Skip to main content

Parsing and Formatting JSON with JQ Transform Task

Order Fulfillment Codelab part 7

To improve our Widget Shipping platform and support dropshipping our widgets, we've decided to implement Dynamic Forks. Dynamic forks will allow our workflow to change dynamically at runtime to ship multiple widgets to multiple addresses.

There are a few steps to get ready for the Dynamic fork. In our last step, we moved all of the tasks we wish to run simultaneously (for each address) into a subworkflow.

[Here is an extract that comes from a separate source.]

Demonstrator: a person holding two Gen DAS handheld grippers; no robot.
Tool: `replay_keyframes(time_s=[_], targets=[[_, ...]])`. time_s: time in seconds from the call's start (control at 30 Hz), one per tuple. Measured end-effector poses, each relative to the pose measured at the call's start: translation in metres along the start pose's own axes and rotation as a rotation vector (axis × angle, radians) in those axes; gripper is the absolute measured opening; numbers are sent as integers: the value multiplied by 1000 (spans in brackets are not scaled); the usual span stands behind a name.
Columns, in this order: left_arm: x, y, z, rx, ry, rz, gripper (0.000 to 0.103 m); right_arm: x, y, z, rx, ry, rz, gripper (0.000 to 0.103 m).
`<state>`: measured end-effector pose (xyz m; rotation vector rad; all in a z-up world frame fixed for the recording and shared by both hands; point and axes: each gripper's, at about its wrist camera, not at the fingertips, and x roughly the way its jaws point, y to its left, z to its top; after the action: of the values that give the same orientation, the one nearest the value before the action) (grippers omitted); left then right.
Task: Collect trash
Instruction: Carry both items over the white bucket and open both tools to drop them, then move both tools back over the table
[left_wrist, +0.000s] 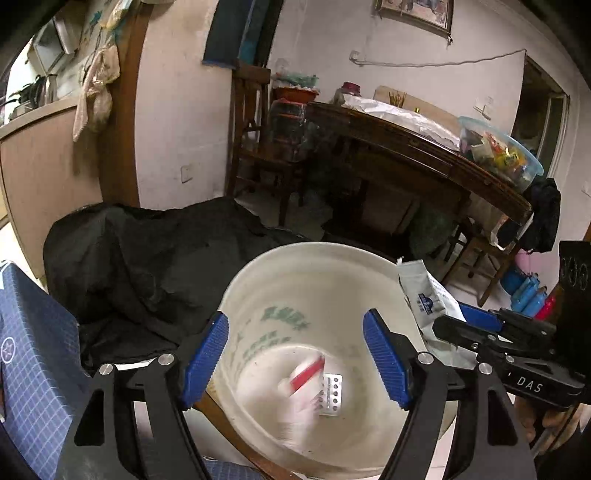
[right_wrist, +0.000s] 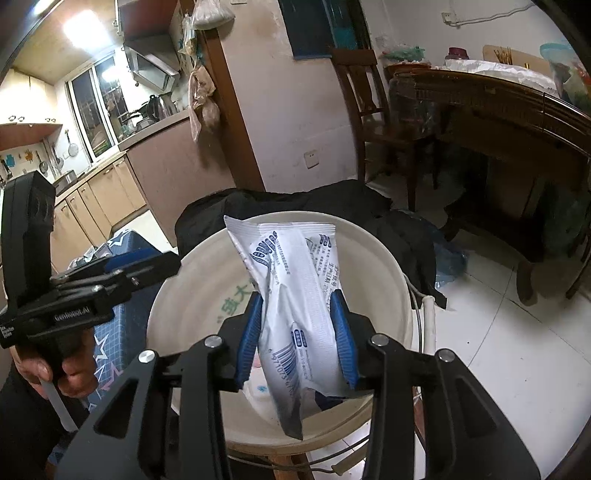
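A dark wooden table (left_wrist: 424, 147) stands at the back right, with a chair (right_wrist: 364, 99) beside it against the wall. A black cloth (left_wrist: 147, 266) lies heaped behind and to the left of the bucket.

The white bucket (left_wrist: 258, 280) sits below both grippers, its mouth open to them. Green print shows on its inner wall. On its floor lie a blister pack (left_wrist: 332, 395) and a blurred white wrapper (left_wrist: 303, 384) with a red stripe, the two overlapping.

The left gripper (left_wrist: 295, 360) hangs over the bucket mouth with its jaws spread wide and nothing between the blue pads; the wrapper appears in the gap but lies well below them. A hand (right_wrist: 70, 373) grips its handle in the right wrist view.

The right gripper (right_wrist: 297, 330) is also over the bucket. Both its pads press on a white pouch (right_wrist: 291, 295) with blue print and a barcode. The pouch stands tilted, its upper end above the far rim and its lower end hanging inside the bucket.
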<state>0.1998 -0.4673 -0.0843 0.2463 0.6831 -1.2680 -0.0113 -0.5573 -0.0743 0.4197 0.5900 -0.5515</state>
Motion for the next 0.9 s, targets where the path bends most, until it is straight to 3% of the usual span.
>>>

In this section, we'll jq to parse and re-format the data we have into the formats that are required for the Dynamic Fork to run. JQ is a powerful command line tool for JSON data manipulation. There is also a Conductor System JQ transform task that can do the same. It's an invaluable tool for developers who work with JSON. Luckily, it is also built as a System Task in Conductor, so we can do our JSON manipulation as a part of our workflow (with the only effort being "how do I do this in JQ"). Unfortunately, this can be like solving a regex, so it can take some patience.

Tip: JQ has a great playground to help you figure out your JQ queries.

The data we need

There are 2 sets of JSON that the Dynamic Fork will need:

  • dynamicForkTasksParam: A list of all the workflows to run (this defines how many forks will be created).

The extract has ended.